*Exercise prompt:*
Nothing but the lines from the top of the data to the line holding "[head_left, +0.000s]" should be printed, word for word and both ends included; leave the pictures out.

*Given records:*
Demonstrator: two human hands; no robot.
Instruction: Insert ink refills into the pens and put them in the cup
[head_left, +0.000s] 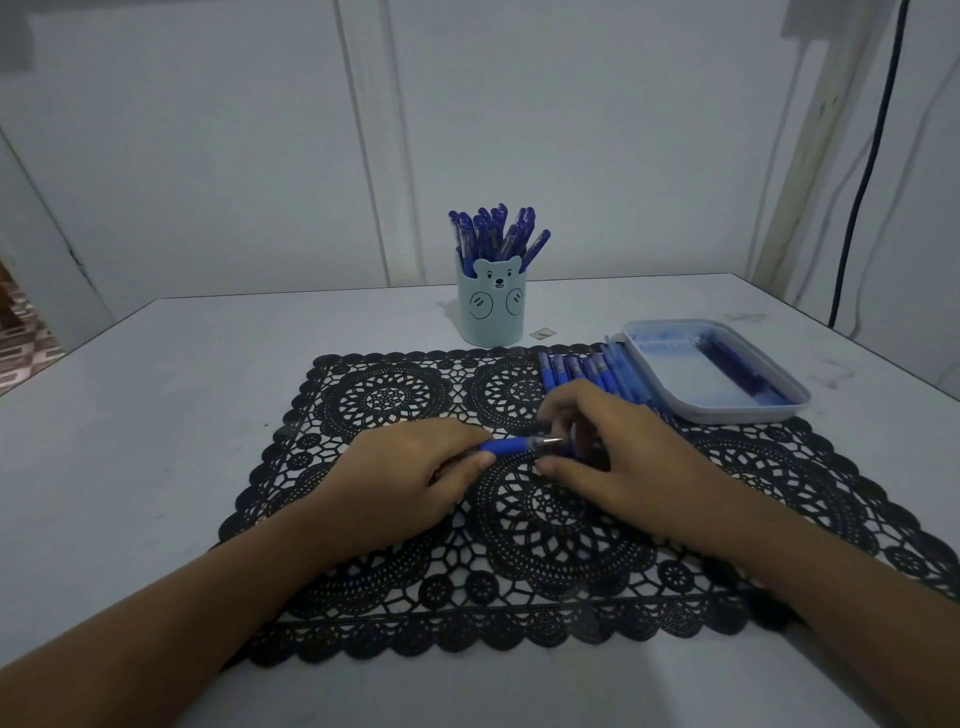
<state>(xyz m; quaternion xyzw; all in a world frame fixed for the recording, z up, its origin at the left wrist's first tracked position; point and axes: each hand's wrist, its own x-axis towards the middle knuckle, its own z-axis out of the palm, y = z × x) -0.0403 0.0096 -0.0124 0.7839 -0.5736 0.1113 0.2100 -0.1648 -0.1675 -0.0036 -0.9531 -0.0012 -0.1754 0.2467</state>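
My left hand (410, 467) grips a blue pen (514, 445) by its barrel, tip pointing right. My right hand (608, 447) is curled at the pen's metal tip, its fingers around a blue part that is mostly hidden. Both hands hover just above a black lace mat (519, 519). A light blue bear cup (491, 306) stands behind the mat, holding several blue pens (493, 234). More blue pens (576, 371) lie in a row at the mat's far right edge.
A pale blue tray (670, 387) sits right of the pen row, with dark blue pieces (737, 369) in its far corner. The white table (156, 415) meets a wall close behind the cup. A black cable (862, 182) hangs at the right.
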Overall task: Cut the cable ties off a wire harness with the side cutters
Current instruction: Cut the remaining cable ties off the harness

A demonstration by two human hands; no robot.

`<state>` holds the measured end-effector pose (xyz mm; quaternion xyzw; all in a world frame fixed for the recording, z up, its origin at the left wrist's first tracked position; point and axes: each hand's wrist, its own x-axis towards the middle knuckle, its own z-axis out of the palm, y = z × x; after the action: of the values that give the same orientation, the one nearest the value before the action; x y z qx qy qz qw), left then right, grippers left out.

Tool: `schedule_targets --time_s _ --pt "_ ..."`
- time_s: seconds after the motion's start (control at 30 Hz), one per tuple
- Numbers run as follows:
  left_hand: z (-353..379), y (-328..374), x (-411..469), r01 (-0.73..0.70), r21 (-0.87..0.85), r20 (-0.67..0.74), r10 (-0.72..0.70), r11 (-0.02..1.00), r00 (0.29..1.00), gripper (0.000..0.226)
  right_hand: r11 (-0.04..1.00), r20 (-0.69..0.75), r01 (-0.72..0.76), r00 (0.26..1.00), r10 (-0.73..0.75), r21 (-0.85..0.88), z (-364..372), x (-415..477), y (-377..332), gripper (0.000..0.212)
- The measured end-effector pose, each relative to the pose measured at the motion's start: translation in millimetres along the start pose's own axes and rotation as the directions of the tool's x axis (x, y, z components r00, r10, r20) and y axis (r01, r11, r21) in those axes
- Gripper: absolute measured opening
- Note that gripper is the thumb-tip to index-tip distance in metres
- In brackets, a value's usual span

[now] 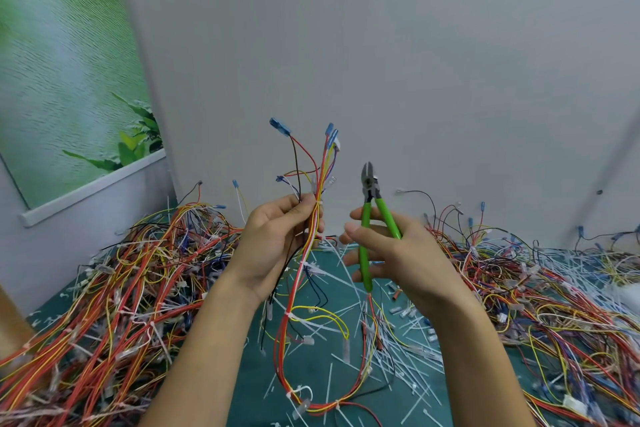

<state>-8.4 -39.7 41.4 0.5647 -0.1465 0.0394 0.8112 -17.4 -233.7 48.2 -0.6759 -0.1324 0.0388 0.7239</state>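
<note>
My left hand (pixel 277 236) grips the wire harness (pixel 323 166) upright, a white cable tie (pixel 317 202) at its fingertips. My right hand (pixel 391 260) holds the green side cutters (pixel 371 196) just beside it, not touching. I think the blades must slide under the tie only, away from the wires.

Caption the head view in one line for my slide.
Left hand holds a wire harness upright while the right hand grips green-handled side cutters beside it, over a tie-littered table.
</note>
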Motion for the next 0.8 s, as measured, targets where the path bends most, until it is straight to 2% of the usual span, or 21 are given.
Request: schedule_targets --time_s 0.1,0.23,0.47,0.53,0.63,0.8 --pt "3 -3 1 -0.022 -0.009 -0.020 0.022 1.000 1.000 0.027 0.998 0.049 -0.021 0.999 0.023 -0.055 5 -2 0 0.035" --pt "8 -7 1 -0.055 -0.004 -0.005 0.055 0.998 0.998 0.025 0.999 0.035 -0.004 0.999 0.006 -0.043 15 -1 5 0.025" --pt "4 1 -4 -0.103 0.030 0.131 0.099 0.994 0.987 0.031 0.993 -0.040 0.119 0.992 -0.119 0.010 15 4 8 0.020" --pt "5 1 -5 -0.113 0.106 0.147 0.097 0.988 0.984 0.034 0.988 -0.050 0.148 0.987 -0.150 -0.035 16 3 9 0.019" --pt "8 -1 -4 -0.123 0.283 0.048 0.114 0.951 0.992 0.020 0.973 -0.055 0.207 0.975 -0.214 -0.103 19 2 11 0.019" --pt "10 -3 -2 -0.122 0.405 -0.028 0.145 0.906 0.989 0.011 0.960 -0.049 0.258 0.963 -0.264 -0.106 21 2 10 0.017"
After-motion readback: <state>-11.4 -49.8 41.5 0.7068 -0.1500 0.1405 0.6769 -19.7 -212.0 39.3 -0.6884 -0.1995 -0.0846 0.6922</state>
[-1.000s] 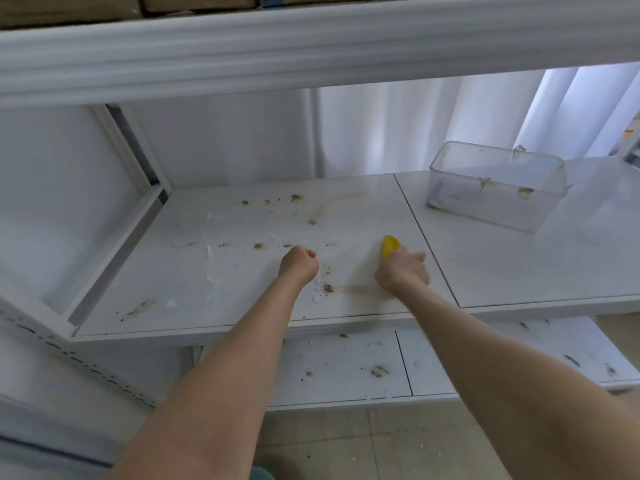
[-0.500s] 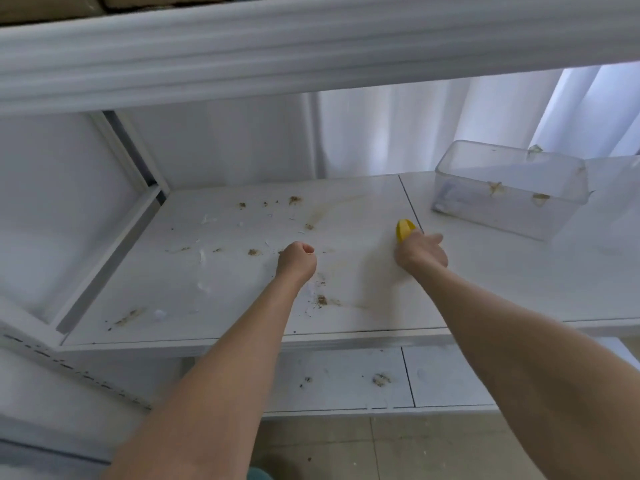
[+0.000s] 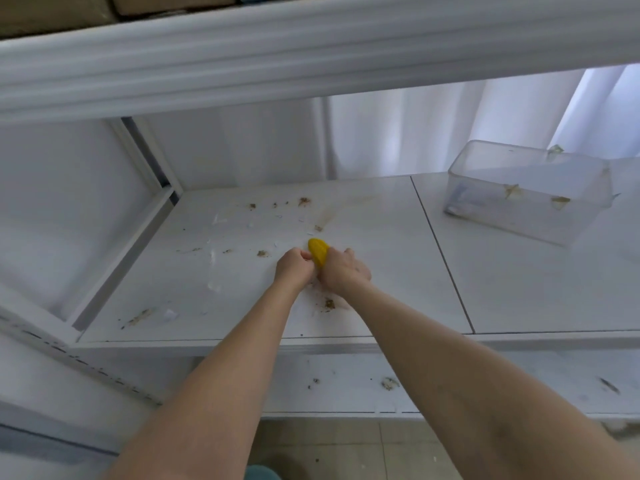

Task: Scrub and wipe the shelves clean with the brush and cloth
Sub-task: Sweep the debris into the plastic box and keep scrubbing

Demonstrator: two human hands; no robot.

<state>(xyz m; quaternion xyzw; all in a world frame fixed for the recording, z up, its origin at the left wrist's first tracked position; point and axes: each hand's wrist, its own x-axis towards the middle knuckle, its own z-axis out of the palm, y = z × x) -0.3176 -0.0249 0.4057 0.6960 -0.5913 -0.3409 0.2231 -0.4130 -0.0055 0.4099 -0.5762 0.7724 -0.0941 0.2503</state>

*Reply:*
Demonstrator: two human hands; no robot.
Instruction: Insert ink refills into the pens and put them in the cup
[head_left, +0.000s] 

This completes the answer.